No mapa Amazônia.vc, são apresentados, em uma só
tela, os dados de dois sistemas criados pelo Inpe: o
Monitoramento de Focos de Queimadas e o Sistema de Detecção de
Desmatamento em Tempo Real (Deter).
O primeiro recebe informações de satélites
europeus e americanos que rastreiam a radiação emitida pelas
chamas. E o Deter mostra os pontos de desmatamento da floresta.
Exemplo mundial
Fotos tiradas por diversos satélites brasileiros e
internacionais são analisadas por uma equipe de especialistas do
Inpe, que destacam todas as novas áreas derrubadas. É o mais
completo sistema de monitoramento de desmatamento do planeta.

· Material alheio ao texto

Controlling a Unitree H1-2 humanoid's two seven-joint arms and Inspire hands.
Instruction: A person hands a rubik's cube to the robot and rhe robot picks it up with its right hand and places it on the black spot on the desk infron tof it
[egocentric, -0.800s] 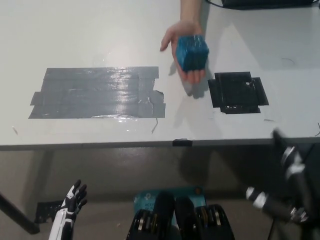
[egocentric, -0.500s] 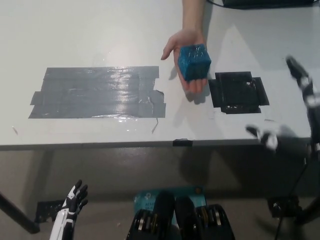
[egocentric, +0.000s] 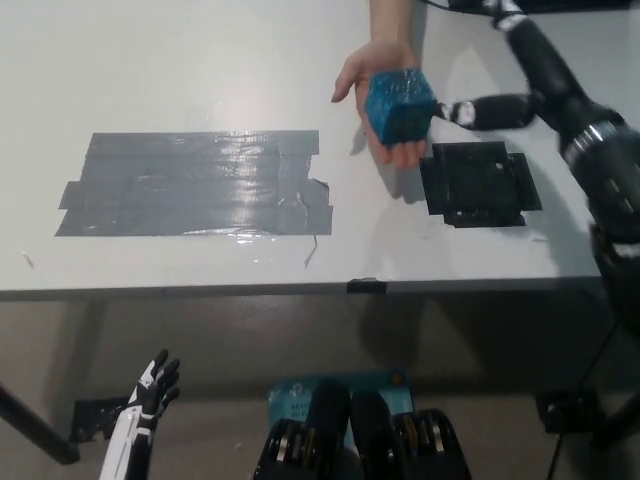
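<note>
Right hand (egocentric: 505, 85) stood spread and empty just beside the rubik's cube (egocentric: 400, 104), which rested on a person's hand (egocentric: 385, 95) above the desk (egocentric: 200, 70), near the black spot (egocentric: 478, 184). Judged light, rigid, smooth-faced; opposite flat faces offered the surest hold, though contact appeared unclear. Left hand (egocentric: 148, 395) hung low, fingers apart.

The rubik's cube (egocentric: 400, 104) looks blue-teal all over; I can't make out separate tile colours. It sits slightly turned on a person's hand (egocentric: 385, 95), open palm up, held over the white surface (egocentric: 200, 70). The black spot (egocentric: 479, 184) is a rough square of black tape with uneven edges, lying flat on the surface, just at the cube's 4 o'clock, near the front edge.
</note>
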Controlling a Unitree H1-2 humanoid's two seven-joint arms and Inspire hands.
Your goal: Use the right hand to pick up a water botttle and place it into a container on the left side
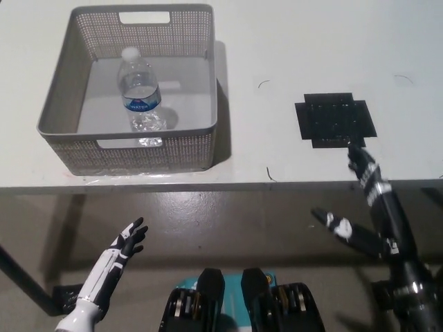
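The clear water bottle stands upright inside the grey perforated basket, which sits toward the left end of the tabletop, near its front edge. Its placement looks done. The bottle seems light and thin-walled, probably smooth and a bit slippery; a hold around the middle, at the blue label, would suit it best. The black right hand hangs at the table's front edge toward the right end, fingers spread apart, holding nothing and well away from the basket. A black mat lies just beyond it. The white left hand rests below the table edge, fingers apart and empty.
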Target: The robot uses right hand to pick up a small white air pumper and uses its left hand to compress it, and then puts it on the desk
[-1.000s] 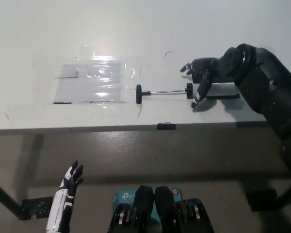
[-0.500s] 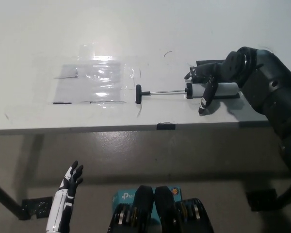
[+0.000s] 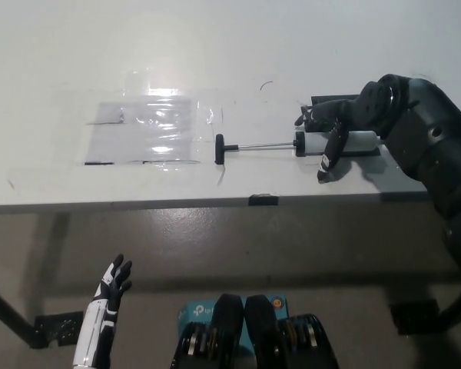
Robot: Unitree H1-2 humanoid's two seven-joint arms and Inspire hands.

"O Brasil é exemplo para o mundo nessa área", avalia o
geógrafo Dalton Valeriano, coordenador do Programa Amazônia do
Inpe.
De acordo com o coordenador, outros países também
tentam vigiar suas florestas por satélite, mas nenhum o faz com
a freqüência e a precisão do Brasil. "A Rússia diz que faz,
mas a comunidade internacional desconfia de seus dados. Já a
Índia faz um monitoramento por amostragem, em pontos localizados
a cada 10 quilômetros. A Austrália também faz algo semelhante,
mas tem muito pouca área de floresta."
Tesouro ameaçado
Em termos de diversidade e extensão, não há no planeta região
comparável à Amazônia, a maior floresta tropical do mundo. Mas
um rápido olhar sobre nosso mapa interativo indica que a
situação é crítica: dezenas de pontos de desmatamento e
incêndios aparecem principalmente nas áreas do sul e do sudeste
da região. A ação humana já destruiu cerca de 17% das florestas
da Amazônia, ou quase 730 mil km². Originalmente, 4,3 milhões de
km² de florestas cobriam a região.
“Embora haja uma desaceleração nos últimos anos, a
floresta vem sendo destruída a um ritmo de cerca de 0,5% ao ano.
Quem se desfaz de seu patrimônio desta forma não deixa nada para
as próximas gerações”, alerta Valeriano.
“Vai ser especialmente enriquecedor se
conseguirmos saber se cada um destes desmatamentos é legal ou
não”, diz o especialista do Inpe enquanto navega pelo aplicativo
Amazônia.vc . Ele se refere ao fato de que o instituto, apesar
de conseguir identificar os focos de desmatamento e queimada,
não tem como saber se eles estão ocorrendo em conformidade com a
legislação.
Descobrir a natureza dos focos de destruição
apontados pelo Inpe é uma das atribuições da equipe do portal
Globo Amazônia, que produzirá reportagens
baseadas nas informações coletadas pelos satélites e também nos
protestos dos usuários.
O portal concentrará ainda todo o conteúdo
jornalístico da Globo sobre a questão ambiental na Amazônia.